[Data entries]
================================

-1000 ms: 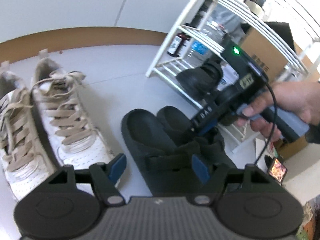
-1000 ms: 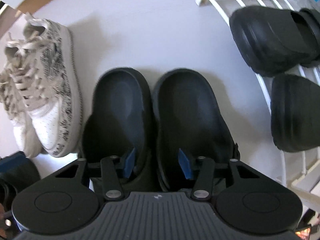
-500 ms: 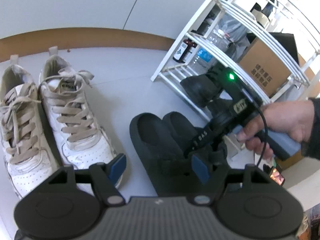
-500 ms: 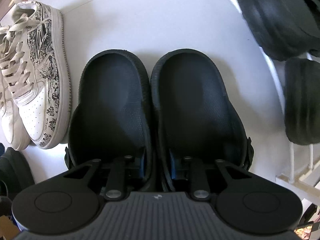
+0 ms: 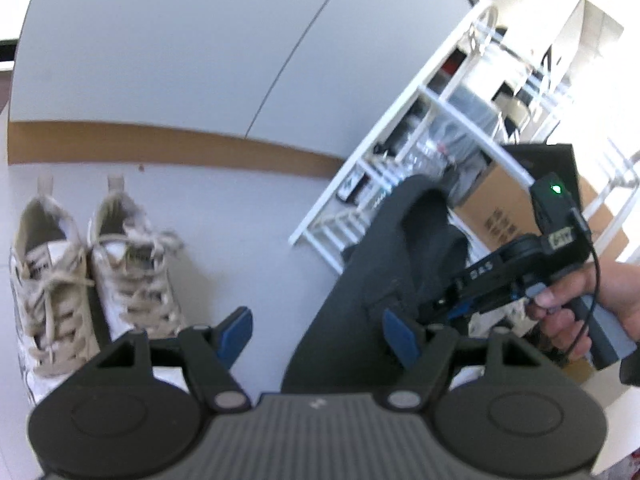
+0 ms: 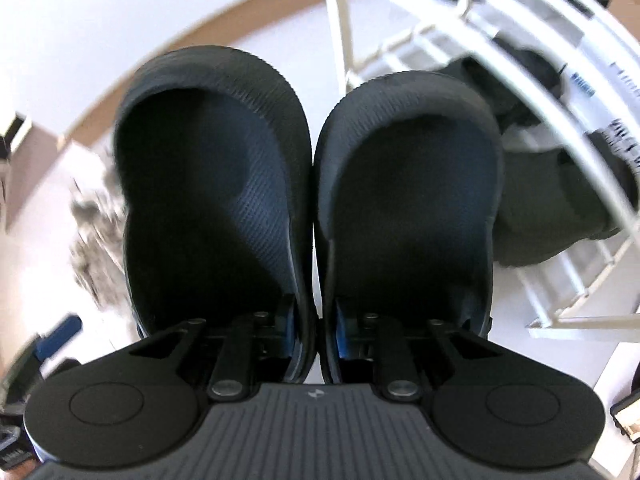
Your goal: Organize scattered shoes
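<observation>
2 black clogs (image 6: 308,200), 2 white sneakers (image 5: 92,264), 1 white rack (image 5: 420,152) (1 more dark shoe (image 6: 560,200) on it), 1 cardboard box (image 5: 500,204)

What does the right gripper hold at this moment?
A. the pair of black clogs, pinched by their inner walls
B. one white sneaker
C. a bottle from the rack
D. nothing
A: the right gripper pinches the adjoining inner walls of the black clogs, its jaws closing on them.

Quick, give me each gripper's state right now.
Left gripper: open, holding nothing.
Right gripper: jaws closing on the black clogs, pinching the two inner side walls together; the pair is lifted off the floor.
</observation>
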Tool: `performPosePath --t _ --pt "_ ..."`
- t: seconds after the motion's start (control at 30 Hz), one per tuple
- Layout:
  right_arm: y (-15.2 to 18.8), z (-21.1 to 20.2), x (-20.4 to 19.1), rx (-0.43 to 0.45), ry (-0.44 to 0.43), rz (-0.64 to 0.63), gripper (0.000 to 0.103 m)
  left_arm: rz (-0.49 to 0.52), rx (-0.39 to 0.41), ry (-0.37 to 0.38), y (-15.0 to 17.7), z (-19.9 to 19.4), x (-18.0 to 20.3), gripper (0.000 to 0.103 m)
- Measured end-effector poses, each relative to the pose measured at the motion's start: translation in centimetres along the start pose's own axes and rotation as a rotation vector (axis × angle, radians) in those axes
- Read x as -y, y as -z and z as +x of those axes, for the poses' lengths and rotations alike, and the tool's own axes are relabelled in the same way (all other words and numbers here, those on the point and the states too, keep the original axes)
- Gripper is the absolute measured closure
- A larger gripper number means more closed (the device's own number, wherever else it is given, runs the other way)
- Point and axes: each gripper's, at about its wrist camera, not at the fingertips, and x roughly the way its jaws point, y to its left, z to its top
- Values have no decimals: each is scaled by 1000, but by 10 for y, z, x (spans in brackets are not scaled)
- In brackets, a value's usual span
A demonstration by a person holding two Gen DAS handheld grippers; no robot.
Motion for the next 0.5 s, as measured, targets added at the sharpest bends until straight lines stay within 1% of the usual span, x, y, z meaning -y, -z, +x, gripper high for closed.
performPosePath --t 0.1,0.27,0.37,0.5 --pt "-12 -34 5 73 -3 45 82 -17 28 10 -5 -8 1 28" --pt "-31 -70 20 162 17 137 82 -43 42 22 -7 -10 -1 28" --pt "-36 -80 32 196 34 190 82 -47 48 23 -7 -11 0 28" --pt "-42 -80 46 224 44 249 82 -50 50 30 -6 -12 -1 28"
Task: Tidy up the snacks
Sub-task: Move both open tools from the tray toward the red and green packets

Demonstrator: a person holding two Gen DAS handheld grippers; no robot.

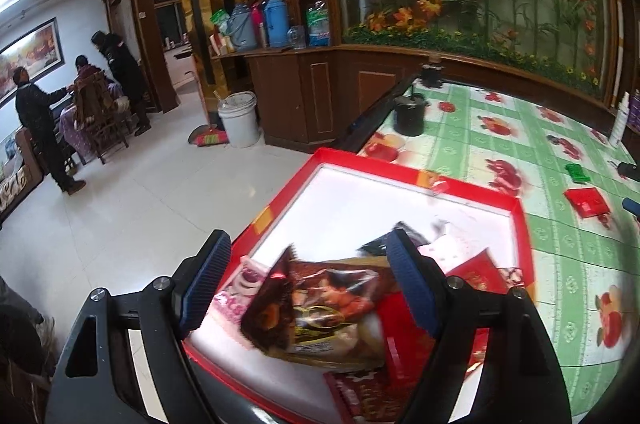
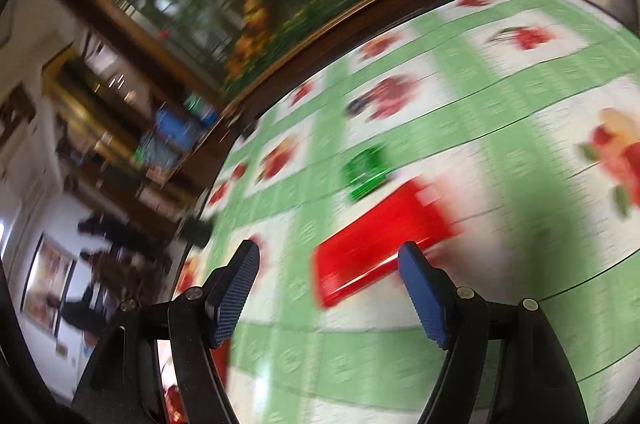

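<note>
A red box (image 1: 520, 224) with a white floor sits at the table's left end. Several snack packets lie in its near part, a brown one (image 1: 320, 308) on top. My left gripper (image 1: 308, 248) is open above that packet, fingers apart on either side and not touching it. A red packet (image 1: 586, 202) and a green packet (image 1: 577, 172) lie on the tablecloth to the right. In the blurred right wrist view my right gripper (image 2: 328, 256) is open and empty just above the table, with the red packet (image 2: 380, 244) between and beyond its fingertips and the green packet (image 2: 366, 170) behind it.
The table carries a green checked fruit-print cloth (image 1: 520, 128). A black pot (image 1: 409, 114) and a small black jar (image 1: 432, 74) stand at its far left, a white bottle (image 1: 619, 122) at the far right. A white bucket (image 1: 239, 118) stands on the floor; people stand far left.
</note>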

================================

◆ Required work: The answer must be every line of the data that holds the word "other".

◆ Task response:
- Read x as -y, y as -z and z as +x of those axes, for the poses' lengths and rotations alike, and the tool's own axes are relabelled in the same way (all other words and numbers here, those on the point and the states too, keep the original axes)
- A larger gripper number means more closed (the device's own number, wherever else it is given, runs the other way)

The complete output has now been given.